Only a few weeks ago, the ECJ published its judgment in the case Senatex (C-518/14). Therein, it acknowledged that an invoice may be corrected with retroactive effect for the purpose of…
Federal Fiscal Court acknowledges invoice corrections with retroactive effect
Only a few weeks ago, the ECJ published its judgment in the case Senatex (C-518/14). Therein, it acknowledged that an invoice may be corrected with retroactive effect for the purpose of input VAT deduction. In its decision of 21 December 2016, the Federal Fiscal Court referred to the Senatex case. It amended its case law and acknowledged that invoice correction, with retroactive effect, is possible at any time prior to the end of a hearing before the tax court.
The plaintiff is a GmbH, which operates dental laboratories. It entered into consultancy agreements with both a lawyer and a company (GbR) offering business consulting services. The plaintiff was required to pay a flat rate fee plus VAT for the received consulting services.
In the view of the tax court, the consulting services supplied were not correctly specified in the invoices the plaintiff received during the years from 2005 to 2007.
In the invoices, the lawyer specified the services supplied as follows: “We herewith invoice the agreed advisory fee as follows:” The GbR invoices specified “…for our general economic advice during (time period) we invoice you the agreed lump-sum” and “for additional business consulting (time period) we invoice you the agreed lump-sum”. The invoices did not refer to any further documentation from which details contained in the contract and the agreement could be derived.
The tax office ultimately denied input VAT deduction from these said invoices due to the fact that the service supplies rendered were not properly specified. This resulted in the plaintiff commencing proceedings in the finance court in 2011.
After the decision had been taken by the tax office, but during the course of the proceedings before the tax court, the plaintiff provided the tax office with corrected invoices which properly specified the services supplied.
Nevertheless, the tax court in Berlin-Brandenburg (Az. 7 K 7377/11) dismissed the action with its decision of 10 June 2015. The tax court rejected the invoice correction with retroactive effect for the years 2005 – 2007. The court ruled that, where a corrected invoice was provided only after the final decision of the tax office, concerning that particular invoice had already been taken, an invoice correction with retroactive effect would be excluded.
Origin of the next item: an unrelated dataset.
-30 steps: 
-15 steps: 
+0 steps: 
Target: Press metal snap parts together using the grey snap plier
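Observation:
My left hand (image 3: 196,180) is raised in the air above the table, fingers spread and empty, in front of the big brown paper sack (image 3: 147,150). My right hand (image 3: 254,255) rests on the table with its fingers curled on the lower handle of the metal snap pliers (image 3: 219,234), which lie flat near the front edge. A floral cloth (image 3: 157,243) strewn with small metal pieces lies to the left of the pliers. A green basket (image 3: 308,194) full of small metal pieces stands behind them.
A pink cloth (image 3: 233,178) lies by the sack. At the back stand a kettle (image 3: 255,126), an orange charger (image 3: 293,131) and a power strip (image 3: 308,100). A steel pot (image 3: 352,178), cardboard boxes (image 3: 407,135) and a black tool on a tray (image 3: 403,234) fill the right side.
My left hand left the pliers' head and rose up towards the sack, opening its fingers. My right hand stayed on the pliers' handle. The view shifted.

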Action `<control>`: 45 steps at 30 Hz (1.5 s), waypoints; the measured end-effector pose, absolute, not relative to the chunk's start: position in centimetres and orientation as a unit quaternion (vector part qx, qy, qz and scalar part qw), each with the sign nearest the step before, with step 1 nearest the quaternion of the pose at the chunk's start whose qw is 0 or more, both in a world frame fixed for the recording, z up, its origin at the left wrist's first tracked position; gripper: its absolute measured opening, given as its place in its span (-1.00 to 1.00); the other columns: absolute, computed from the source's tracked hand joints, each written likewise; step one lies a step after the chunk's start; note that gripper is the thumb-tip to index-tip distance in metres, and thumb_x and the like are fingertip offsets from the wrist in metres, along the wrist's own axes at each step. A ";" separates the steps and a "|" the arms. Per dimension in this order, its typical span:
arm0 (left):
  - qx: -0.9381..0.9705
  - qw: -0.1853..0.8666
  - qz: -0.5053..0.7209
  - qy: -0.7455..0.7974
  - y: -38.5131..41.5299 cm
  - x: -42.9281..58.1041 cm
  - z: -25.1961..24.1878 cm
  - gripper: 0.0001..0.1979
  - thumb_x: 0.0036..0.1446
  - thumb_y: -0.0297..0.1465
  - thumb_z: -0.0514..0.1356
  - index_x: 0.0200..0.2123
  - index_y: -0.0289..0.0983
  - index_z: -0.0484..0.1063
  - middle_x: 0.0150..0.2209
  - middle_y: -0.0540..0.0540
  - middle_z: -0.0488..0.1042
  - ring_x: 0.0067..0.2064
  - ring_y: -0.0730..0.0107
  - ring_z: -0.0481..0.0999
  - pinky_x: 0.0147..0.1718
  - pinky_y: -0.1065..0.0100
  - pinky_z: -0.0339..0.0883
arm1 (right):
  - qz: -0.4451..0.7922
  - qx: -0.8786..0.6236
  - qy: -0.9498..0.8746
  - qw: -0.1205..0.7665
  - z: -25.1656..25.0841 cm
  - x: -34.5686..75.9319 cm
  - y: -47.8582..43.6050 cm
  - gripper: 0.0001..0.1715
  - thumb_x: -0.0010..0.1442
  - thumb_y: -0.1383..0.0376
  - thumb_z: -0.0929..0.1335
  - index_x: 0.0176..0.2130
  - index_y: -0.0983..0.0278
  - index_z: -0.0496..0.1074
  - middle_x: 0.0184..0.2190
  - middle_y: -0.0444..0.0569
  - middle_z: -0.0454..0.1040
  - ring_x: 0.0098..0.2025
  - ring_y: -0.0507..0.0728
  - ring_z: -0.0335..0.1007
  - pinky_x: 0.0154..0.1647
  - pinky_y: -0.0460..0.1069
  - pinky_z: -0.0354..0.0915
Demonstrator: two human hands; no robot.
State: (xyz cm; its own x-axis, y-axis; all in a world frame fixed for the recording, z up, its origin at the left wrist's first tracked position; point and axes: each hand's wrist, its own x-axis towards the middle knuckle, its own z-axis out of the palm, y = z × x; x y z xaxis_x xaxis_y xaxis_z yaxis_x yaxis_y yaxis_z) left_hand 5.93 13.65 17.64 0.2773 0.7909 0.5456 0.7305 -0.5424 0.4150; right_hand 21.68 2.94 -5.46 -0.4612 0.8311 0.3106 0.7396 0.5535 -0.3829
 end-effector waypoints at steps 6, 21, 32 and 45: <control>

The plaintiff subsequently filed a successful appeal with the Federal Fiscal Court against this decision.
2. Legal opinion of the Federal Fiscal Court
The Federal Fiscal Court set aside the tax court’s decision and granted the plaintiff input VAT deduction with retroactive effect for the years 2005 to 2007. In its decision (V R 26/15), the Federal Fiscal Court refers to the ECJ decision in the legal case Senatex (C-518/14) in which the ECJ expressly confirmed that it is possible to correct invoices with retroactive effect (see KMLZ Newsletter 27/2016). In so doing, the Federal Fiscal Court expressly abandoned its previous case law, which stated that invoice corrections only had effect ex nunc. The Court has now indicated that it interprets sec 15 para 1 sentence 1 no 1 of the German VAT Act and sec 31 para 5 of the German VAT Implementation Code in line with EU law and acknowledges an invoice correction to have retroactive effect from the date the invoiced was originally issued.
In Senatex, the ECJ left open the question of whether an invoice has to meet minimum requirements before it can be corrected retroactively. Based on its current case law, the Federal Fiscal Court assumes this to be the case where a document contains, at the very least, such information as the identity of the issuer of the invoice, the recipient, the description of the supplies, the remuneration and VAT, separately stated.
The Federal Fiscal Court maintains a business-friendly attitude, as regards the time limit for an invoice correction. In the Federal Fiscal Court’s view, it is sufficient if the issuer corrects the invoice by the end of the last hearing before the tax court. No other time limit can be derived from either national or EU law. Here, the Federal Fiscal Court refers to the documentary evidence in accordance with sec 6 para 4 of the German VAT Act in conjunction with secs 8 ff of the German VAT Implementation Code, which, according to current case law, can also be provided by the end of the hearing before the tax court.
Contrary to the view of the ECJ in Senatex, which deems an invoice to be only a formal criterion, the Federal Fiscal Court maintains its view that the invoice is a material requirement for input VAT deduction.
In line with the ECJ’s view, the Federal Fiscal Court also assumes that, in the case of an invoice correction, from an EU law perspective, interest on additional payments cannot arise.
It is good that the Federal Fiscal Court quickly adopted a clear position as regards the basic question of invoice corrections with retroactive effect. Based on the Senatex case, it is no surprise that the Court acknowledges this retroactive effect. It is also pleasing that the Federal Fiscal Court does not refer to the alleged time limit of the last administrative decision, which has often been discussed. It is, however, surprising, that the Federal Fiscal Court continues to consider an invoice to be a material requirement for input VAT deduction, whereas the ECJ has expressly stated that an invoice constitutes merely a formal requirement. Taxable persons should continue to have their incorrect invoices corrected as soon as possible.